Monday, April 20, 2009
I Pity Da Foo
Seeing as it is April, and seeing as I've been noticing that Mr. T pressure cooker commercial quite a bit, I've decided to create a new annual tradition. So, without further ado, here's the 2009 April Fools List.
1. Roland Burris
If you're a politician with a history of being somewhat shady, and you're appointed to a high-profile office by a politician with a history of being criminally shady, and you have to give testimony regarding said appointment and your conversations about it with said criminally shady politician, wouldn't you try to be as straightforward as possible, so that absolutely no one could misconstrue your innocence? Well, it appears that for Mr. Burris, that was too difficult. First, he claimed in an affidavit for his testimony to the Illinois State Senate that he had never attempted to raise funds for Rod "Prisoner #364278-B" Blagojevich. Then, he admitted that he tried, but was unsuccessful. Then he tried to backpedal on that as well. There's a decent article on it here, and there are plenty of other sources for looking into this. The best part of the whole story is that Burris is still planning to run for reelection in 2010, despite the general consensus that he can't win his own party's primary, and despite overwhelmingly negative poll numbers (in a phone poll on Fox 32 Sunday night, over 78% thought it was wrong for Burris to pursue reelection). If nothing else, Burris has ensured that he will be remembered, though I doubt he expected his term as Senator to be less the culmination of a mediocre political career and more a monument to his own egocentric incompetence.
2. Barack Obama
Let me preface this by saying that this isn't related to any major policy decisions, though I do wish he'd let someone besides Summers and Geitner have a say in planning for economic recovery, especially regarding bank policy (Stiglitz in particular makes some good points here). It's also not related to the declassification of the legal memos the Bush Administration used to justify torture (more on that later), or easing travel restrictions to Cuba (about bloody time), or the polite conversations and gifts with Hugo Chavez (isn't that how a foreign dignitary is supposed to behave?) , or the president's picking of his NCAA bracket (for the record, up until the Final Four I had him outpicked). No, this one is related to his throwaway line on The Tonight Show about his relatively poor bowling ability in which he compared himself to someone in the Special Olympics. Now, I knew what he meant. You knew what he meant. Most everyone with a brain stem knew what he meant; it was designed to be self-depricating. However, when you're the most visible man on Earth, you absolutely cannot say something like that, even in jest, because the media will eat you alive for it. And, naturally, they were all over it. Jenova forbid they discuss the economic or military ideas he'd brought up that night; no, instead we get treated to a dozen "DURR I COULD OUTBOWL THE PRESIDENT DURR" stories. The man has a mind for this sort of thing, most of the time, which makes the blunder all the more surprising and inexplicable. So, for subjecting me to even more utterly banal news than usual, Obama gets a spot in this column.

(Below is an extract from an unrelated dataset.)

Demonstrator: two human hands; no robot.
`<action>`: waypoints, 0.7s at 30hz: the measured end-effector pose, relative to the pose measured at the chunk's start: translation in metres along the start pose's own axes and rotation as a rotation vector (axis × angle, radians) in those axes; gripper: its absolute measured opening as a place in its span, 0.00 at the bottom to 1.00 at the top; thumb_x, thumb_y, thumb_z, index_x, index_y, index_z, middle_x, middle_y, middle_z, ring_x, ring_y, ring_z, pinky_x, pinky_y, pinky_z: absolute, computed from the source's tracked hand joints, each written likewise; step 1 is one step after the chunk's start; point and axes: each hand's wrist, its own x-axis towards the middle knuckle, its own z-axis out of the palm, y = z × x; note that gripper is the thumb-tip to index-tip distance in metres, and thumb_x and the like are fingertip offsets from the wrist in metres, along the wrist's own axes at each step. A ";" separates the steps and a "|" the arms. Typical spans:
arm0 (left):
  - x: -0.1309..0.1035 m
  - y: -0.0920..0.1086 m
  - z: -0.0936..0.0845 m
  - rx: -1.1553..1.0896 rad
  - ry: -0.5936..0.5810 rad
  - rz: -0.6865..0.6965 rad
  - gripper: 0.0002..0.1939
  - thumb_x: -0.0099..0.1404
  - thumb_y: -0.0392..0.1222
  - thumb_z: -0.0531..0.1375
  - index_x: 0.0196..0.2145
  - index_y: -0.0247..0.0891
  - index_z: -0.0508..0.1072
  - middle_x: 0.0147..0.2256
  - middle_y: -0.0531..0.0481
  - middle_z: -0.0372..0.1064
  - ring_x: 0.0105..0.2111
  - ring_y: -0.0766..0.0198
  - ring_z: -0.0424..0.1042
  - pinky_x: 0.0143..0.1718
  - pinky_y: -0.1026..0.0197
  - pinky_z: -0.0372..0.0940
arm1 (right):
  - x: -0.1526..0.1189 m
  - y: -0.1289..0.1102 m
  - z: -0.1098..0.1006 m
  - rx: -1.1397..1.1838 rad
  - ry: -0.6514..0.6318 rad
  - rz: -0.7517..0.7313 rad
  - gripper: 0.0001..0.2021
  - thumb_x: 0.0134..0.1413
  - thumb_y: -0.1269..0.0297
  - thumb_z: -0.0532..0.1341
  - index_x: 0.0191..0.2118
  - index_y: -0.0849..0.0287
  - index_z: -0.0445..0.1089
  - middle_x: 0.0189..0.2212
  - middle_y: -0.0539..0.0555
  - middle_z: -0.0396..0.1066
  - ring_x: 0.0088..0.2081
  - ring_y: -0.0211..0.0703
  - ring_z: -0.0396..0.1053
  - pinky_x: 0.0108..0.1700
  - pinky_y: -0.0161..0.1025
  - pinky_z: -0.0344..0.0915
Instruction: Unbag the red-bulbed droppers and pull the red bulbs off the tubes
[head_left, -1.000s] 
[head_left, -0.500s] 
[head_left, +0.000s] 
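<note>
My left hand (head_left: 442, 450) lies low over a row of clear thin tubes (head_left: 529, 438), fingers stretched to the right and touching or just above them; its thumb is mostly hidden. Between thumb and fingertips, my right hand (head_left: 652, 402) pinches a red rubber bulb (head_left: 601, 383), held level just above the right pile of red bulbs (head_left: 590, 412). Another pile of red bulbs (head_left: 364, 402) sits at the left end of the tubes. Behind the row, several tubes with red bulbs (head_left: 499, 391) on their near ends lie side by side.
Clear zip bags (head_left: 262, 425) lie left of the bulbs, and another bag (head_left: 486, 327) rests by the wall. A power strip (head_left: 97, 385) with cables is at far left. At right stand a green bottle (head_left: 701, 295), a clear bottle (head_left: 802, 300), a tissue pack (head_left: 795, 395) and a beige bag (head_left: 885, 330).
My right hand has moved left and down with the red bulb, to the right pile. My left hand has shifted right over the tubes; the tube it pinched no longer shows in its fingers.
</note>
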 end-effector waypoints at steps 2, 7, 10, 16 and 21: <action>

3. Republicans in Congress
People always wonder why nothing ever gets done in Washington. Sometimes it's because things get so rapidly bogged down in committees and political grandstanding. Sometimes it's because lobbyists have altogether too much power (never used to be that way...thank you Ronald Reagan). And sometimes, it's because one party has decided to put its own pursuit of power ahead of doing its job. This has become the modus operandi for the Republican Party: do absolutely nothing to fix anything and hope that all measures fail. This isn't some hidden agenda for gaining power, this is the STATED GOAL of at least one Republican congressperson. A Republican senator from TEXAS is trying to have a say in the legal process for seating the (finally) elected Al Franken. The goal seems to be to abdicate as much responsibility as possible so no mistakes can be tied to them, thereby allowing them to use those mistakes as a means to retake power in 2010 (the vote on the stimulus, particularly in the House, seems to symbolize this thoroughly). There's a little problem with this strategy, though: things are really bad right now! This is not the time to wait around and hope things go poorly so you can point and laugh, because if the plan works, there won't be anything left! I would think that being a subject in a semi-fertile kingdom would be superior to being the emperor of a wasteland, but hey, what do I know?
4. Democrats in Congress
Back in 2005, George W. "Thank God The Black Guy Has To Deal With It Now" Bush nominated a sizable number of judges to fill vacancies in the federal courts. A number of these nominees were ultraconservative sociopaths and as such were opposed by the Democratic minority. In response, Senate Majority Leader Bill Frist began to tout the use of the so-called "nuclear option," by which the filibuster would be banned, in essence silencing the minority view and allowing anything with a simply majority to be pushed through. Democrats cried foul and promised to shut the Senate down if this went through; ultimately, 14 senators came to an agreement that pushed some of the nominations through in exchange for not eliminating the filibuster as an option. Now, Speaker of the House Pelosi and Senate Majority Leader Reid are discussing the use of the "nuclear option" as a means to bypass the aforementioned Republican obstructionism. While I sympathize with the goal, this is the stupidest possible way to achieve it. Remember all that video footage of you decrying the idea of reconciliation, guys? They don't erase those tapes once you get into power! Pursuing this strategy is the fastest way to give up the moral high ground and would give the Republicans all the ammunition they needed to destroy any hopes of getting the President's agenda through Congress on the back of the currently burgeoning populist movement. The rules you play by have to be the same when you're in the minority as when you're in the majority. The Dems have been (correctly) ripping the Republicans for trying to play by two separate sets of rules for the last eight years; to do the exact same thing they did as soon as they get into power would be the definition of hypocrisy.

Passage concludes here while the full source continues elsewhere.